Bodies in Crisis - Screening and panel for International Day of Persons with Disabilities
Please join the Office of Social Innovation at Toronto Metropolitan University as we mark International Day of Persons with Disabilities with a free public screening of Bodies in Crisis, a feature-length documentary by Maria Teresa Larrain.
About the film
In the midst of a profound social conflict, Maria Teresa Larrain, a blind activist and filmmaker based in Canada, returns to her native Chile to document five activists who embark on a transformative process to dignify their lives. Bodies in Crisis follows these activists through the constitutional process that took place in Chile between 2020 and 2021. The film powerfully traces the intersections of gender, disability, and Indigeneity in ongoing struggles for disability rights and justice.
Bodies in Crisis was recognized with two laurels at the Toronto International Nollywood Film Festival: Best Diaspora Film Award and Nomination for Best Canadian Film Award.
Language:
Spanish with English subtitles
Length:
108 minutes
Following the screening, we’ll host a panel discussion on local and global disability rights and justice movements with disability studies scholars and activists Dr. Flávia Luciana Magalhães Novais and Dr. Akihito Kato.
Filmmaker Maria Teresa Larrain will be in attendance and available for Q + A.
Access:
- ASL interpretation
- This will be a masked event. Surgical masks will be available at the door
When:
Wednesday, December 3, 2025, 5:00–7:00 p.m.
Where:
288 Church Street, Room 707/709, Toronto Metropolitan University
This event is free and open to the public.
About the Filmmaker and Panelists
As a young Law and Drama student in Chile, award winning writer, director and producer Maria Teresa Larrain was actively involved in the social movements that supported the deep processes of change that took place in her homeland during the democratically elected government of Salvador Allende (1970-1973).When the CIA’s supported coup d’état overthrew Allende’s government, replacing it with the brutal dictatorship of Augusto Pinochet, Maria Teresa emigrated to Canada, where she kept working on issues related to social justice, graduated from the Radio and Television Arts Program at the Toronto Metropolitan University (TMU) and became a filmmaker. When years later she started to lose her sight, she became a disability activist and returned to TMU where she took Disability Studies.

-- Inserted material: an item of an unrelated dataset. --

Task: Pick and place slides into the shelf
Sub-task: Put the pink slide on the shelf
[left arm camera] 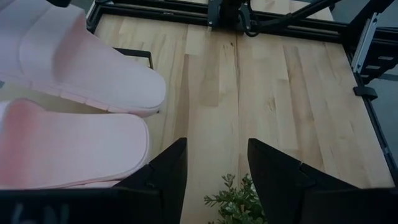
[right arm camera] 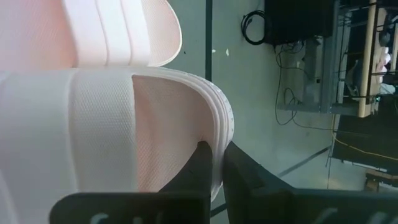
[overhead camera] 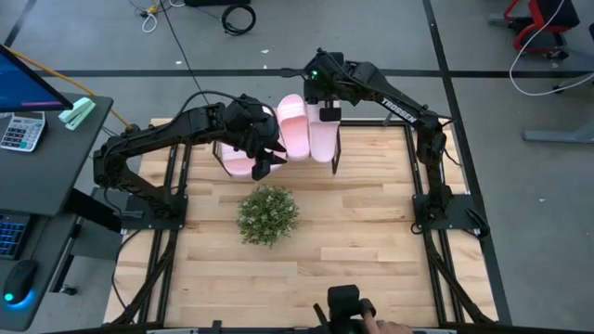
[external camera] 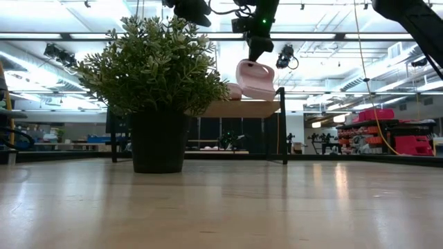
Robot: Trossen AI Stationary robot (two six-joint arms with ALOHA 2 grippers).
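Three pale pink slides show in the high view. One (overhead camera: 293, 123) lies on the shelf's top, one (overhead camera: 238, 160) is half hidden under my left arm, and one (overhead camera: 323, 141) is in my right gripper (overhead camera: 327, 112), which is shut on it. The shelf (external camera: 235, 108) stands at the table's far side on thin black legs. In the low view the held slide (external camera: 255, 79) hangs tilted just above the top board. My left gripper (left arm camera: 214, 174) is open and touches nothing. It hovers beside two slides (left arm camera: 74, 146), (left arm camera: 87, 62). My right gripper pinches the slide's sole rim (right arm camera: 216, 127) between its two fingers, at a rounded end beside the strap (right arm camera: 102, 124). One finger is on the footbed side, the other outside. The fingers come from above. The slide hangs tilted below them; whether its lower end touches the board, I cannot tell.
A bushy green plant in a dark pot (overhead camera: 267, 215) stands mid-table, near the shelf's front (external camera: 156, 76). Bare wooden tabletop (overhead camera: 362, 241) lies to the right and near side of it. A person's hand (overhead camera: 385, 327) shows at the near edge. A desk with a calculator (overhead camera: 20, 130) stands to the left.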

Maria Teresa’s work is deeply personal, depicting character driven stories set against the backdrop of a social issues scenario. Her previous feature length films include: Shadow Girl (2016) a highly experimental film that trails the director’s journey into blindness and her encounter with a group of blind street vendors who help her step into her new identity and Besieged Land (2007), which follows a territorial dispute between a respected Mapuche Chief and a powerful landowner who accuses him of terrorism.
Flavia Luciana Magalhaes Novais graduated in Social Work from the Federal University of Maranhao (2010). She obtained her Master in Social and Institutional Psychology from the Federal University of Rio Grande do Sul (2017), and her PhD in Social and Institutional Psychology at the Federal University of Rio Grande do Sul (2023). She was a CAPES scholarship holder during her master's degree and doctorate. Flavia has experience in the area of Sexual, Gender and Body Diversity; and Care Theories, inspired by Science and Technology Studies (STS) and Postcolonial and Ethnographic approaches. Currently, she has been appointed as the Ethel Louise Armstrong Postdoctoral Fellow at the School of Disability Studies, Toronto Metropolitan University, where she participates in research and projects involving gender, race, and disability diversity, as well as teaching undergraduate courses.
Dr. Akihito Kato is a postdoctoral fellow of the Japan Society for the Promotion of Science, and a visiting scholar at Toronto Metropolitan University. Based in Tokyo Suburb, which is one of the birthplaces of disability activism in Japan, he focuses on genealogies of disability activism, drawing on disability archives, community-based research and Critical Disability Studies. He is also a member of the Japanese translation group of Feminist, Queer, Crip by Alison Kafer. Bringing theory, history and activism together, he is paving the way to reimagine disability politics and accessible futures.